Every line below needs to be printed again exactly, without any of its pictures.
* * *
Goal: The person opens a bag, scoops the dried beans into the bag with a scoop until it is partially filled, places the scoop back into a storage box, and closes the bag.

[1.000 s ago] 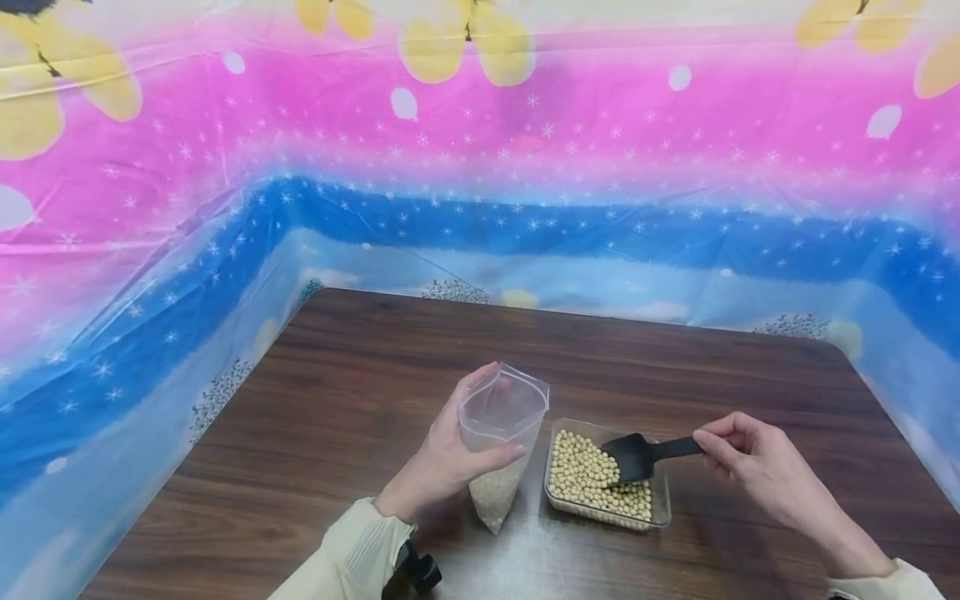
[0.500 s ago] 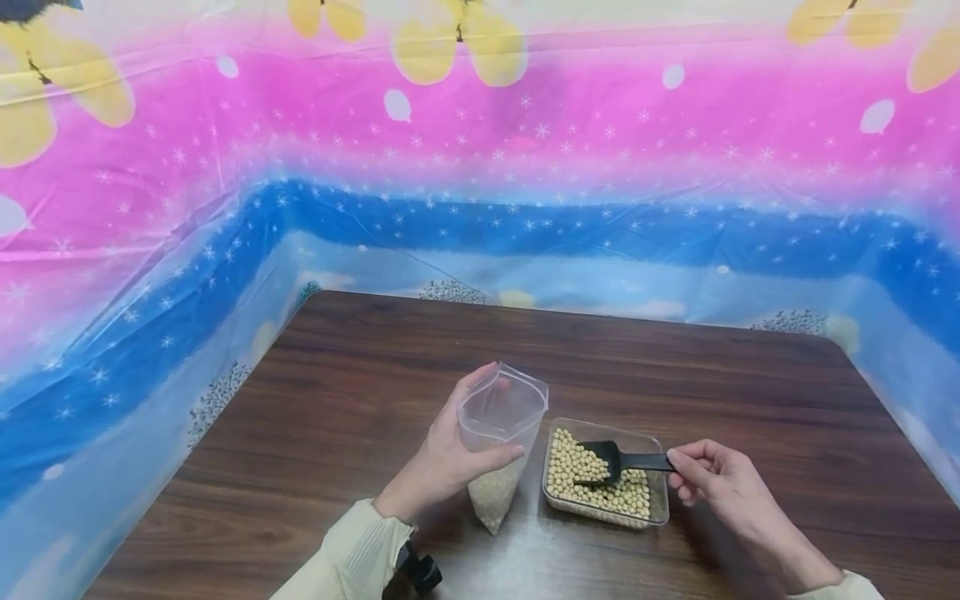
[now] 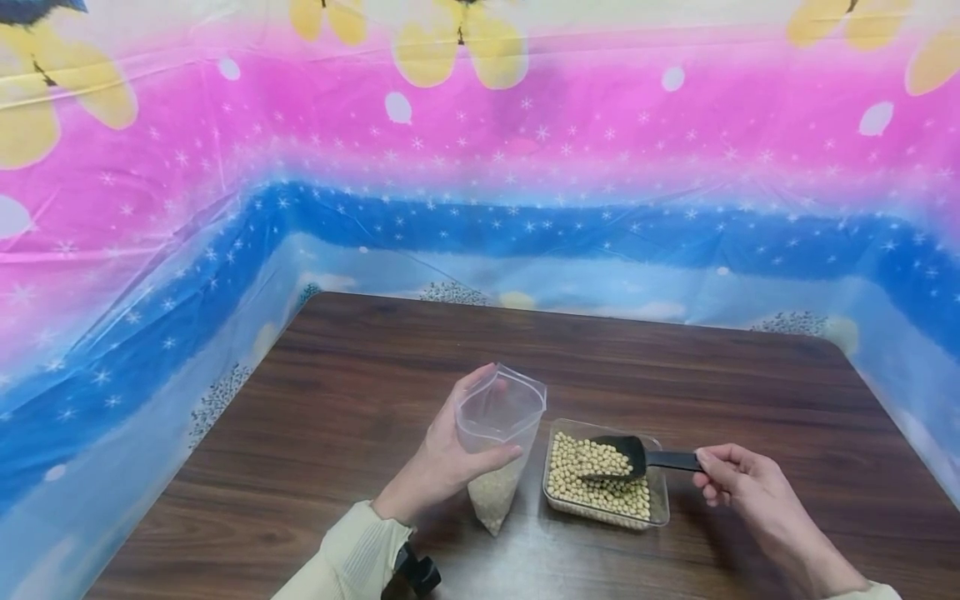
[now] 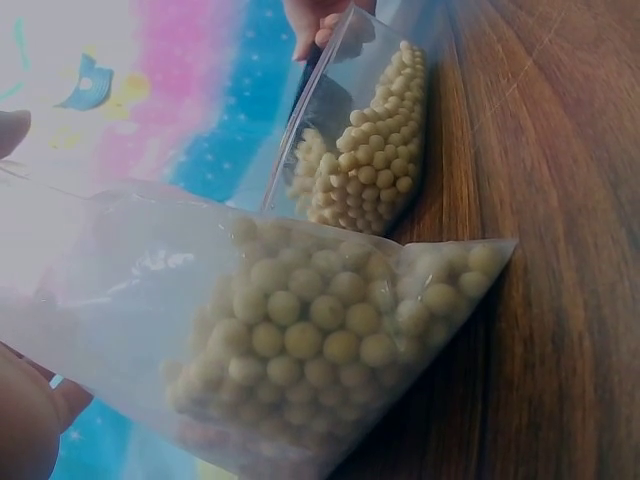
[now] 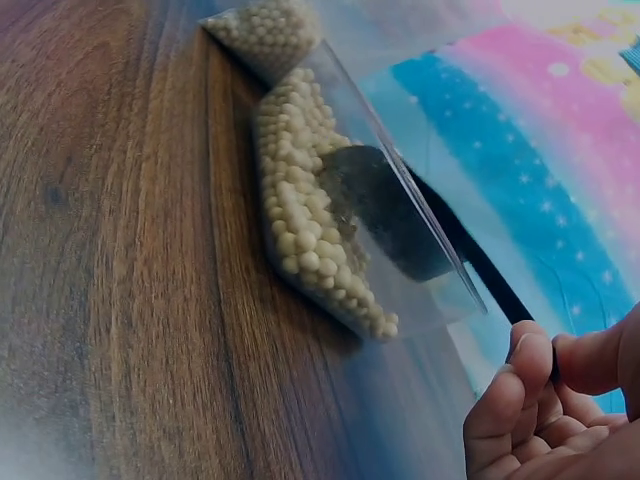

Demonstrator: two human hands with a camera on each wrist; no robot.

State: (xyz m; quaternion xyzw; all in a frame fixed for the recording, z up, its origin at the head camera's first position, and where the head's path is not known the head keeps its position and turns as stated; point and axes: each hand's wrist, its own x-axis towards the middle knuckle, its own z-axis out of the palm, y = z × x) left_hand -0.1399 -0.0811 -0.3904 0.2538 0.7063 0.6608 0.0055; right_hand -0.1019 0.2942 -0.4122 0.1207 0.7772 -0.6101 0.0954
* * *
_THE COMPLETED TASK_
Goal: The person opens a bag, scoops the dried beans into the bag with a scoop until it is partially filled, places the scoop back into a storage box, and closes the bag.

[1.000 s ago] 
[0.500 s ago] 
[now] 
[now] 
[now] 

Demonstrator: two human hands with a camera on each wrist; no robot.

State: (xyz m; quaternion xyzw; all in a frame fixed for the recording, z up, its origin at the head camera's first position, and where the head's path is not known the head keeps its position and turns as stated; point and axes: each hand's wrist, its own x-axis towards the middle knuckle, its own z-axis out of the palm, y = z × x) left_hand -0.1399 -0.0811 -0.3904 0.2538 0.7063 0.6608 0.0055; right_hand -0.1019 0.2942 -0.4122 0.1207 0.7772 -0.6101 0.0954

There is nothing more to add to the answer.